> Task prompt
Write out, please, each line from the one containing "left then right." to the final line of the data, both included, exactly and without pictures.

> Dataset extract
══════════

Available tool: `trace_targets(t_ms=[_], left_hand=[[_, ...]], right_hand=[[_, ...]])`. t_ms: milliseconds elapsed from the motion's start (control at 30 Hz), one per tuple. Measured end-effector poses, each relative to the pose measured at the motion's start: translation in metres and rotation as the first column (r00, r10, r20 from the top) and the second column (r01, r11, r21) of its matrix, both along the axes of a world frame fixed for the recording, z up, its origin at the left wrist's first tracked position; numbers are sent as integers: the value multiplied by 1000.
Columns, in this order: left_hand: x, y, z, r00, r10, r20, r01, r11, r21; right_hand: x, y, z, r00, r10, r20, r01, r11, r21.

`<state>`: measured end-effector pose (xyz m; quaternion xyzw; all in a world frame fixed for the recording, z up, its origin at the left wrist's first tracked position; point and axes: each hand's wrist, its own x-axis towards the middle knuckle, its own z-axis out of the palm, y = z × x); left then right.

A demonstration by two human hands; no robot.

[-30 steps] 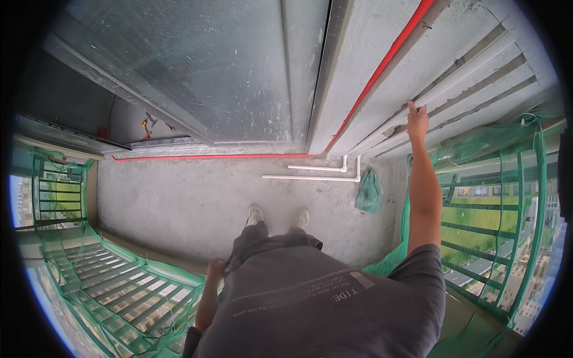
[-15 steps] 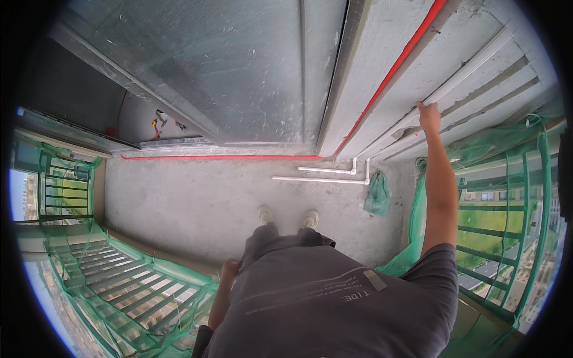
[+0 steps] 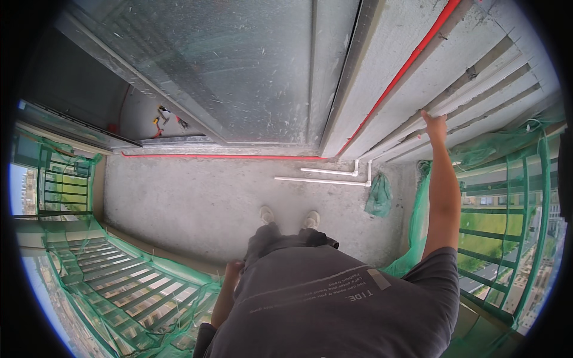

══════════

> Your response
`<state>`: measured end-effector pose (xyz m; quaternion xyzw; all in a world frame fixed for the recording, z up, its origin at the left wrist's first tracked position; point and axes: each hand's wrist, its own x-axis towards the middle knuckle, its own z-axis out of the palm, y = z × x); left then right.

A demonstration by two human hands; no robot.

[-30 steps] 
[-15 steps] 
[+0 steps] 

With that, the output is done.